Which solution will meet these requirements?

Options:
A.

Use AWS Database Migration Service (AWS DMS) Serverless to ingest data into Amazon Redshift.

B.

Create a Python module for an AWS Glue job to standardize the data ingestion from Aurora MySQL into Amazon Redshift.

C.

Create an AWS Lambda function to ingest data into Amazon Redshift.

D.

Set up a zero-ETL integration between the Aurora MySQL databases and Amazon Redshift Serverless.

Questions 77

An airline company is collecting metrics about flight activities for analytics. The company is conducting a proof of concept (POC) test to show how analytics can provide insights that the company can use to increase on-time departures.

The POC test uses objects in Amazon S3 that contain the metrics in .csv format.
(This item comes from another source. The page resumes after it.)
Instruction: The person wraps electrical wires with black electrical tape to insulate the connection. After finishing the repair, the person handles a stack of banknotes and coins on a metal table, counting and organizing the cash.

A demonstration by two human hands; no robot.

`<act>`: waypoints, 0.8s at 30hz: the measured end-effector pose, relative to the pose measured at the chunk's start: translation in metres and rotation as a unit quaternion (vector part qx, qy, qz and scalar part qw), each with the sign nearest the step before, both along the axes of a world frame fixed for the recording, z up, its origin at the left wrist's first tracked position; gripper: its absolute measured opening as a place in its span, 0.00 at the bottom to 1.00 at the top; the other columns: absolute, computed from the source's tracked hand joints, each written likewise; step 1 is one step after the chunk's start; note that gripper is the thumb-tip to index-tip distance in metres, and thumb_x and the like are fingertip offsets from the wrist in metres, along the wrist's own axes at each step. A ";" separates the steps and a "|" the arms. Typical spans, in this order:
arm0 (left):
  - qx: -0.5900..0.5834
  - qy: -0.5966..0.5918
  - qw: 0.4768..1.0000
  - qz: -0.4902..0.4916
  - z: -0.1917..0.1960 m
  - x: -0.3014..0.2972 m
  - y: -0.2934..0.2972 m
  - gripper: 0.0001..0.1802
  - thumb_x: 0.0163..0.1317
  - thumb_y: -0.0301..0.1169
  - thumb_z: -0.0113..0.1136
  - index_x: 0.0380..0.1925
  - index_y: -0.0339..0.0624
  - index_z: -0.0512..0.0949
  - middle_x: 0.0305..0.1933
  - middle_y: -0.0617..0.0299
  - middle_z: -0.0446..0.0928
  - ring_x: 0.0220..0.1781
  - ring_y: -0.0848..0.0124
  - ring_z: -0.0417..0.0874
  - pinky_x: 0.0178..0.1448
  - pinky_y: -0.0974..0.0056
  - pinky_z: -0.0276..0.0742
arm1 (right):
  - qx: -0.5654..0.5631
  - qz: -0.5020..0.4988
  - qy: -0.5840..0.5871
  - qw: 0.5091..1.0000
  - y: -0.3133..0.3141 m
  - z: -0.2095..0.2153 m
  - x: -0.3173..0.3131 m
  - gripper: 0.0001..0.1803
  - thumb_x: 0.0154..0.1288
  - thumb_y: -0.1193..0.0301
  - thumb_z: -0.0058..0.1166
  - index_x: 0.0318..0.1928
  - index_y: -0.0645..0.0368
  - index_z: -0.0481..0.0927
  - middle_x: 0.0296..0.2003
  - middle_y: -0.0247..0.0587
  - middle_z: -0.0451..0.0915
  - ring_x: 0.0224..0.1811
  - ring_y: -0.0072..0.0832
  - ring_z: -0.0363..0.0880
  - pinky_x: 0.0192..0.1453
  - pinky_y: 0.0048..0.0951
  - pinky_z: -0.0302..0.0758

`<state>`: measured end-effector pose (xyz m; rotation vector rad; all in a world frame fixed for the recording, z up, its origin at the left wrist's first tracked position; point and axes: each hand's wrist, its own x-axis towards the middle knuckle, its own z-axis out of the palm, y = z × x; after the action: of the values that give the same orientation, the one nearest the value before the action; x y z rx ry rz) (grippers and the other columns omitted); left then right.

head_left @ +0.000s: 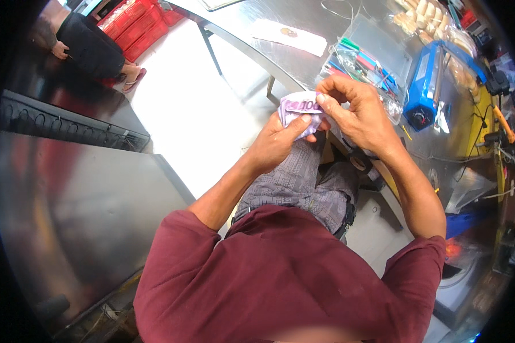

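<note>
A small bundle of purple and white banknotes (292,105) is held over my lap, beside the front edge of a metal table. My left hand (276,143) is closed on the lower part of the bundle, its thumb lying across the front. With thumb and bent fingers, my right hand (357,111) pinches the upper right corner of the top note, which is folded or lifted away from those below. How many notes there are is hidden by overlap.
On the metal table (243,28) lie a white paper with coins (263,35), a clear plastic box (397,48) of pens, a blue bag sealer (422,111) and bagged bread rolls (429,14). Red crates (134,34) and a person (88,46) are at far left. A metal surface (80,200) stands left.
</note>
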<state>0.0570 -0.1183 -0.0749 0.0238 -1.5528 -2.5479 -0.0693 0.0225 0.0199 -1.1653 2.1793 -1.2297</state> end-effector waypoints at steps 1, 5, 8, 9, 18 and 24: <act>0.028 -0.004 1.000 0.007 -0.001 -0.001 0.000 0.18 0.82 0.32 0.49 0.65 0.35 0.74 0.52 0.58 0.85 0.51 0.73 0.85 0.52 0.65 0.83 | -0.012 0.033 0.122 0.992 -0.006 0.003 -0.009 0.12 0.70 0.69 0.62 0.45 0.67 0.83 0.32 0.52 0.84 0.35 0.37 0.87 0.45 0.41 0.83; 0.068 -0.007 0.995 0.066 -0.012 0.000 -0.010 0.18 0.83 0.31 0.46 0.63 0.31 0.74 0.51 0.52 0.85 0.48 0.67 0.87 0.55 0.60 0.87 | 0.006 0.044 0.366 0.930 -0.056 -0.016 -0.071 0.17 0.66 0.68 0.63 0.50 0.66 0.82 0.41 0.62 0.86 0.47 0.56 0.86 0.53 0.52 0.81; 0.018 -0.029 0.990 0.136 -0.015 0.005 -0.022 0.17 0.83 0.31 0.46 0.62 0.31 0.75 0.50 0.51 0.85 0.49 0.67 0.87 0.54 0.60 0.87 | 0.127 0.023 0.366 0.922 -0.096 -0.031 -0.124 0.22 0.62 0.66 0.66 0.53 0.65 0.82 0.47 0.61 0.86 0.52 0.56 0.85 0.57 0.48 0.80; 0.027 -0.019 0.987 0.156 -0.021 0.007 -0.026 0.17 0.83 0.31 0.46 0.61 0.31 0.76 0.51 0.50 0.85 0.49 0.66 0.87 0.54 0.60 0.87 | 0.184 0.016 0.342 0.921 -0.102 -0.030 -0.130 0.23 0.61 0.66 0.67 0.54 0.65 0.82 0.49 0.60 0.86 0.53 0.55 0.85 0.58 0.46 0.80; 0.042 -0.012 0.978 0.202 -0.024 -0.003 -0.059 0.22 0.83 0.31 0.45 0.71 0.31 0.67 0.54 0.48 0.83 0.52 0.63 0.87 0.57 0.56 0.87 | 0.265 0.044 0.341 0.901 -0.111 -0.018 -0.130 0.13 0.58 0.69 0.64 0.41 0.65 0.87 0.31 0.58 0.86 0.38 0.55 0.87 0.48 0.49 0.82; 0.062 -0.008 0.981 0.182 -0.018 -0.011 -0.056 0.21 0.83 0.31 0.46 0.70 0.31 0.68 0.53 0.49 0.83 0.51 0.65 0.86 0.55 0.59 0.87 | 0.205 0.070 0.446 0.869 -0.111 -0.033 -0.140 0.09 0.57 0.72 0.65 0.37 0.64 0.89 0.34 0.62 0.86 0.40 0.58 0.88 0.48 0.53 0.84</act>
<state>0.0456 -0.1741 -0.0925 0.3127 -1.2539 -2.3511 -0.2095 -0.0888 -0.0135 -1.8704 2.6831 -0.0743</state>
The POC test uses Amazon Athena to query the data. The data is partitioned in the S3 bucket by date.

As the amount of data increases, the company wants to optimize the storage solution to improve query performance.

Which combination of solutions will meet these requirements? (Choose two.)

Options:
A.

Add a randomized string to the beginning of the keys in Amazon S3 to get more throughput across partitions.

B.

Use an S3 bucket that is in the same account that uses Athena to query the data.

C.

Use an S3 bucket that is in the same AWS Region where the company runs Athena queries.

D.

Preprocess the .csv data to JSON format by fetching only the document keys that the query requires.

E.

Preprocess the .csv data to Apache Parquet format by fetching only the data blocks that are needed for predicates.

Questions 78

A company receives call logs as Amazon S3 objects that contain sensitive customer information. The company must protect the S3 objects by using encryption. The company must also use encryption keys that only specific employees can use.
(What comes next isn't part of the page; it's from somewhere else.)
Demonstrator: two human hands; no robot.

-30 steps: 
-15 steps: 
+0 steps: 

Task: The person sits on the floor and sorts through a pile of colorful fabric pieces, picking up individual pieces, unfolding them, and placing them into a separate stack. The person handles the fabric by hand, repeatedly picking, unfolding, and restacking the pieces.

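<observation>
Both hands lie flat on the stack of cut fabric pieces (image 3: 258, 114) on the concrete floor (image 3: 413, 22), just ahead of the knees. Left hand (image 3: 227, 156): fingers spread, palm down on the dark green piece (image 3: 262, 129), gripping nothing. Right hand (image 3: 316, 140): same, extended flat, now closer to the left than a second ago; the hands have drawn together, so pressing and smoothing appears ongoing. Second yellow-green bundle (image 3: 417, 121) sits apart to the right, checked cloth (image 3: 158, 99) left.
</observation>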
Which solution will meet these requirements with the LEAST effort?

Options:
A.

Use an AWS CloudHSM cluster to store the encryption keys. Configure the process that writes to Amazon S3 to make calls to CloudHSM to encrypt and decrypt the objects. Deploy an IAM policy that restricts access to the CloudHSM cluster.

B.

Use server-side encryption with customer-provided keys (SSE-C) to encrypt the objects that contain customer information. Restrict access to the keys that encrypt the objects.

C.

Use server-side encryption with AWS KMS keys (SSE-KMS) to encrypt the objects that contain customer information. Configure an IAM policy that restricts access to the KMS keys that encrypt the objects.

D.

Use server-side encryption with Amazon S3 managed keys (SSE-S3) to encrypt the objects that contain customer information. Configure an IAM policy that restricts access to the Amazon S3 managed keys that encrypt the objects.

Questions 79

A company wants to migrate data from an Amazon RDS for PostgreSQL DB instance in the eu-east-1 Region of an AWS account named Account_A. The company will migrate the data to an Amazon Redshift cluster in the eu-west-1 Region of an AWS account named Account_B.

Which solution will give AWS Database Migration Service (AWS DMS) the ability to replicate data between two data stores?

Options:
A.

Set up an AWS DMS replication instance in Account_B in eu-west-1.

B.

Set up an AWS DMS replication instance in Account_B in eu-east-1.

C.

Set up an AWS DMS replication instance in a new AWS account in eu-west-1.

D.

Set up an AWS DMS replication instance in Account_A in eu-east-1.

Questions 80

A media company uploads large video files to Amazon S3 for processing. After processing, the company needs to keep the original files for 90 days in case the files require reprocessing. After 90 days, the company can delete the files to reduce storage costs. The company stores the processed videos in a different S3 bucket.

Which S3 Lifecycle configuration will meet these requirements for the original files MOST cost-effectively?

Options:
A.

Store the files in S3 Standard for 90 days. Transition the files to S3 Glacier Flexible Retrieval for long-term storage. Then expire the files.

B.

Store the files in S3 Standard for 90 days. Enable versioning. Enable Object Lock on the files for 90 days. Then expire the files.

C.

Store the files in S3 Standard for 90 days. Implement S3 Lifecycle management to expire the files.

D.

Store the files in S3 Intelligent-Tiering for 90 days. Enable versioning. Add S3 Lifecycle management to expire the files.